Depthwise convolution using nn.functional.conv3d

Hello,

I’m implementing the CNN to align multiple video frames using the dynamic filter network (DFN).

In my implementation, the DFN estimates the convolution filters of size [batch x 3 (depth, # of input frames) x filter_height x filter_width] and the estimated filters are used to align three input frames by a convolution.

Given the tensor of size [8 x 128 x 3 x 32 x 32] , which is generated using nn.Conv3D and three input frames, and the estimated filters of size [8 x 3 x 9 x 9], I tried to use nn.functional.conv3d function to perform the depthwise convolution to the feature maps of each input frame as

# estimated filters
filters = torch.unsqueeze(filters, dim=1)       # [8, 1, 3, 9, 9] 
filters = filters.repeat(1, 128, 1, 1, 1)       # [8, 128, 3, 9, 9] 
filters = filters.permute(1, 0, 2, 3, 4)       # [128, 8, 3, 9, 9] 

f_sh = filters.shape
filters = torch.reshape(filters, (1, f_sh[0] * f_sh[1], f_sh[2], f_sh[3], f_sh[4]))       # [1, 128*8, 3, 9, 9] 
filters = filters.permute(1, 0, 2, 3, 4)       # [128*8, 1, 3, 9, 9] 
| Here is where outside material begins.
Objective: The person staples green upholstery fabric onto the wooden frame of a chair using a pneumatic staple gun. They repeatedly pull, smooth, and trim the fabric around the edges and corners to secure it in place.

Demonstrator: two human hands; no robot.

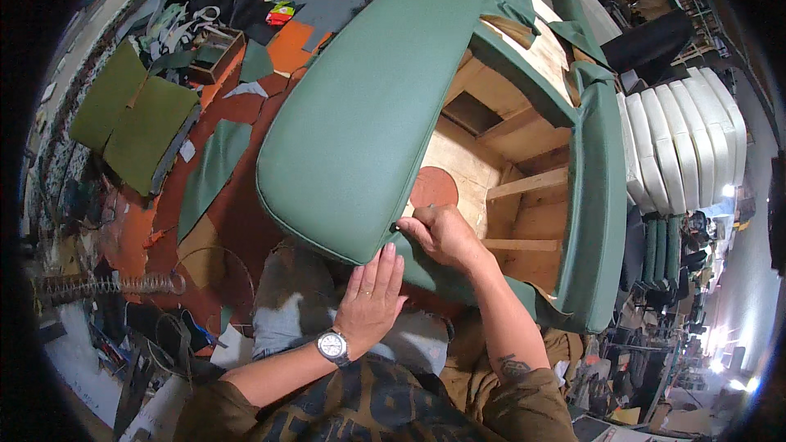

# input tensor to be aligned
sh = x_in.shape        # [8, 128, 3, 32, 32]
x_in = torch.reshape(x_in, (1, sh[0] * sh[1], sh[2], sh[3], sh[4]))       # [1, 8*128, 3, 32, 32]
temp_out = nn.functional.conv3d(x_in, filters, stride=(1, 1, 1), padding=(0, 2, 2), groups=128*8)

It works, but I want to know that it’s correctly implemented or not.
Could you give me an idea to effectively perform the depthwise convolution using nn.functional.conv3d?

Thank you.

I’m not sure, if reshaping the batch size into the channels is the right approach here.
Currently you are using an own filter for each channel in each batch (128*8).
This would set your batch size to a fixed value, which seems a bit unusual.

Could you explain your use case a bit?

I refer this paper, which performs the image registration. I’m trying to the convolution to each feature map using the estimated dynamic filters as

In this figure, N is the number of input images (in my case, input frames) and F is the number of feature maps to each input image.

Besides, I found the TensorFlow code released by the authors and I’m implementing the registration part using Pytorch. In this code, they performed the convolution to the misaligned feature maps using tf.nn.depthwise_conv2d function (Since Tensorflow doesn’t have a function for the 3D depthwise convolution.)

Compared to the authors’ code, I’m not sure my approach is right or not.

Thank you.